ASSIGNMENT: In the listing that follows, find the lines with the string "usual" and report how many there are, without commentary.

DATA:
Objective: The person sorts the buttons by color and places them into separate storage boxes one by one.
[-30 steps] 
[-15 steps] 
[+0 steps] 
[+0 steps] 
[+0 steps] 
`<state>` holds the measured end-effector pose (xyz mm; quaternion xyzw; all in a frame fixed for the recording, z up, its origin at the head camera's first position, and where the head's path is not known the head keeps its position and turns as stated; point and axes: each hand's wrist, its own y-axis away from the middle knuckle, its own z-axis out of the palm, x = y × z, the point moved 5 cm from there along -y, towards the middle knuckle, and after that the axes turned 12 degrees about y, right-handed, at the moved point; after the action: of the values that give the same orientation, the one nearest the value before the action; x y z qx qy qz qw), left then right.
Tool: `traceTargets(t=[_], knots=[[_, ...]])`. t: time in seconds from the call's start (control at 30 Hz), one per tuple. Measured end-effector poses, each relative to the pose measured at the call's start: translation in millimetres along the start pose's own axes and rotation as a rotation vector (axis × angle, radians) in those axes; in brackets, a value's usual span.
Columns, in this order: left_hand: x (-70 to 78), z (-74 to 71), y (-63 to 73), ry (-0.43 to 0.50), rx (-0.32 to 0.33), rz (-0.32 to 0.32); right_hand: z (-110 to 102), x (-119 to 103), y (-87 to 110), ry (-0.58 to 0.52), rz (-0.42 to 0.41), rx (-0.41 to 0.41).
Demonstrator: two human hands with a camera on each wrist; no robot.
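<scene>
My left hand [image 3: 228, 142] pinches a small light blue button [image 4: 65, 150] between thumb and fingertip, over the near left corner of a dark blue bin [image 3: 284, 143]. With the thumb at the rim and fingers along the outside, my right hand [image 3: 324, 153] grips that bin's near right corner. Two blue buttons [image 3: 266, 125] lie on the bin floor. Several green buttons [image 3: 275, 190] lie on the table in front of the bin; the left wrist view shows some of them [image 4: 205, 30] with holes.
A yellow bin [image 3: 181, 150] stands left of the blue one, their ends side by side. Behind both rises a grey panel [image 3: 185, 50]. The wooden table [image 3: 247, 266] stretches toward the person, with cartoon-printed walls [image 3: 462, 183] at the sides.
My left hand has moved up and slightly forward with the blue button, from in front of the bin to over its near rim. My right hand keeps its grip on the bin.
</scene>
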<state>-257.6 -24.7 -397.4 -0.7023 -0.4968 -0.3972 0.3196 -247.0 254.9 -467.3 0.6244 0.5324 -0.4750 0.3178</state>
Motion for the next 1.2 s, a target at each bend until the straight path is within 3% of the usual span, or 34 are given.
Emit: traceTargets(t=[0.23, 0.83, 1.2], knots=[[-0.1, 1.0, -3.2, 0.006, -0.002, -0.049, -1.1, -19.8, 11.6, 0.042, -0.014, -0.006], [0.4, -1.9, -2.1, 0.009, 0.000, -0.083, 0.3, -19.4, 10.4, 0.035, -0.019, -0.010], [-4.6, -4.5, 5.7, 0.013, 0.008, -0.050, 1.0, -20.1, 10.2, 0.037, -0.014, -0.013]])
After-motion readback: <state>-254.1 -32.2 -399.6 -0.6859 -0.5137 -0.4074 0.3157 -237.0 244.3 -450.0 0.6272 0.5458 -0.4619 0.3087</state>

RESULT BELOW: 2